When one of my kids was around four years old, I was summoned to his room. With just the right amount of panic for a young child whose play space had been invaded by an unwelcome guest, he pointed at his ceiling and urgently requested the situation be remedied. A quick swipe with a tissue and flush of the toilet later, a daddy longlegs was dispatched into the waste water system, and all was well once again in his world.
Later that night after he was in bed, I was summoned to his room again. Unable to sleep, he was pacing in circles on top of his bed, near the point of despair. When he’d gathered himself well enough to explain, he asked, with no small measure of accusation, why I was not more gentle with nature.

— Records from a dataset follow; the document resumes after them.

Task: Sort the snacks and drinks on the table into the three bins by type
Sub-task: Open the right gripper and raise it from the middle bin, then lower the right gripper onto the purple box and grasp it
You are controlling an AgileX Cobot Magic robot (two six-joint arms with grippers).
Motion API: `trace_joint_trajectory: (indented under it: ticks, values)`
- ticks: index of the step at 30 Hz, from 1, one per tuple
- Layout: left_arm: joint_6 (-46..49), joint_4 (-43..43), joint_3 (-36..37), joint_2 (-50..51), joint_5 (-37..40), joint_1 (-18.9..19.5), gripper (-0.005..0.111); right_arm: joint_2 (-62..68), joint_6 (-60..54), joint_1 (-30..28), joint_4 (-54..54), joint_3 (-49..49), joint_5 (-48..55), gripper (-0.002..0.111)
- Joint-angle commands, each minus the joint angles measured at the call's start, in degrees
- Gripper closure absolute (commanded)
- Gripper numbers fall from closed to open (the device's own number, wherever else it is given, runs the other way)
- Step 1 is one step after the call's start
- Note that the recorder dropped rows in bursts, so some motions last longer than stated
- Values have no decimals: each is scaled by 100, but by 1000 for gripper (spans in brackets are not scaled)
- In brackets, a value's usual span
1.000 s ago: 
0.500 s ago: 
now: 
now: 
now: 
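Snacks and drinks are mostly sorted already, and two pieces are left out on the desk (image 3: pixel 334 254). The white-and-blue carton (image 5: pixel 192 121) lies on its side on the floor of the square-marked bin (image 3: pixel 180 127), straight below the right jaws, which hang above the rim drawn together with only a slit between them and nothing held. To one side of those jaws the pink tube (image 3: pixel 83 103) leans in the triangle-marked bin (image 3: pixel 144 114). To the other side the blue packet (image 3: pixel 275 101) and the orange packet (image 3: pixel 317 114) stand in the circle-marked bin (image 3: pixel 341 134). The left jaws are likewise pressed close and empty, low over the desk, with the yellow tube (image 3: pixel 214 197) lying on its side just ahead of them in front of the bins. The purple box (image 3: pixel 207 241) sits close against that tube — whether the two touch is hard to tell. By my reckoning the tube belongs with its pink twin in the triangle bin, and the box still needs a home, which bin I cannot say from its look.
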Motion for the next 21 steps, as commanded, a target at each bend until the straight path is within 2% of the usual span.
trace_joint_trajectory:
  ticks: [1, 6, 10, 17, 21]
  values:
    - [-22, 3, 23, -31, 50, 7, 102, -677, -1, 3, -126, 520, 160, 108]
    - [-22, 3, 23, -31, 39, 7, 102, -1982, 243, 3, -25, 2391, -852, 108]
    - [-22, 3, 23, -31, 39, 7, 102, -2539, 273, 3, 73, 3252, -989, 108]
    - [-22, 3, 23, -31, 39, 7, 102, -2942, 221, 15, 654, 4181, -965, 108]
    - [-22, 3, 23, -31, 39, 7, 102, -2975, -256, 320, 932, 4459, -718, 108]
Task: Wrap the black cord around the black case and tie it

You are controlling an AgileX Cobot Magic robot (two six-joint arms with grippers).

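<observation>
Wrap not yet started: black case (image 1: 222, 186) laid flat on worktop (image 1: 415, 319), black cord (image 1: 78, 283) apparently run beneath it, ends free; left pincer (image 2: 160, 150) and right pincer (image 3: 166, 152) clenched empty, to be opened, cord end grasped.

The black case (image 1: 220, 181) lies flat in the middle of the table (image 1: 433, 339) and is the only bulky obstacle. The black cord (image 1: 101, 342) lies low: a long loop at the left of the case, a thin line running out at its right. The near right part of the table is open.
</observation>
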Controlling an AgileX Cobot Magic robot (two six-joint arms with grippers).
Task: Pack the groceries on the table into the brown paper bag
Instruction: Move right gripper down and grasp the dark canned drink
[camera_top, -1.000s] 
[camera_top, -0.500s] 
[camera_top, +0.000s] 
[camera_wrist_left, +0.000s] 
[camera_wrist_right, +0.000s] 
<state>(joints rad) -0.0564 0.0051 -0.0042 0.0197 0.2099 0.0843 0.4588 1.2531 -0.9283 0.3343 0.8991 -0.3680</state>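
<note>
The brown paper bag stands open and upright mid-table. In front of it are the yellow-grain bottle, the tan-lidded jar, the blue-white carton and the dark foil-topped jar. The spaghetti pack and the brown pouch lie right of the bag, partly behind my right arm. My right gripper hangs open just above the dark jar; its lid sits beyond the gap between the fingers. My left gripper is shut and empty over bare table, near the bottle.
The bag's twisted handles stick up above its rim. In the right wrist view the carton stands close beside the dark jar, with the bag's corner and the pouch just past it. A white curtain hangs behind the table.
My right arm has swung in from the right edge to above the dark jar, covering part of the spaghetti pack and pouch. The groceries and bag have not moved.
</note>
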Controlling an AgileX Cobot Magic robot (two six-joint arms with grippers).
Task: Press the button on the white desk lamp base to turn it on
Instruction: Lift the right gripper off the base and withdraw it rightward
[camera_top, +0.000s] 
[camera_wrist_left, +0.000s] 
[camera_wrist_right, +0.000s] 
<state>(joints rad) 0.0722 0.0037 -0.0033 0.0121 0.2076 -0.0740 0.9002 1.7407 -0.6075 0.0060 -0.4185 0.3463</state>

He loudly mourned the demise of the innocent arachnid, reenacting an arm and a leg at a time the desperate movements of each of the creature’s eight appendages as it swirled in the water before plunging to its now apparent death.
I discovered, a few hours too late, that my son wanted the spider out of his room, but not necessarily out of the world. This, with my heartfelt apologies to some of you (and my son), is not the way I normally interact with insects lacking the good sense not to take up residence in my home. I rarely trouble over insects outside (unless they happen to be mosquitoes seeking nourishment from my personal supply), but if they come inside, I dispatch them. I don’t capture them and release them outdoors to live another day. (Those of you who do have my undying respect.)
My childhood was spent mostly in an urban area. When we went sledding in the winter, if we got just the right momentum under our toboggans, we could whiz down the hill all the way to the chain link fence that separated this little wooded oasis down the street from my house in the middle of the city from the also whizzing-by traffic on Interstate 35W. Clearly, it’s not as though I grew up in a pristine national forest. Even so, I spent a lot of time in those woods, climbing trees and building forts. I watched cartoons in which w’ascally w’abbits were hunted on a daily basis, in which birds were swallowed up by cats, feathers and all, and mice ran free (only because they were chased) throughout the house.
That night with my son I recognized we were growing up in different worlds. He was not watching w’ascally w’abbits escape the hunter. He was watching cartoons (and being taught in classrooms) that had messages embedded encouraging him to care for the planet. To recycle. To watch his water usage. To be gentle with nature: Yes, apparently, to let the spider in your bedroom go on living.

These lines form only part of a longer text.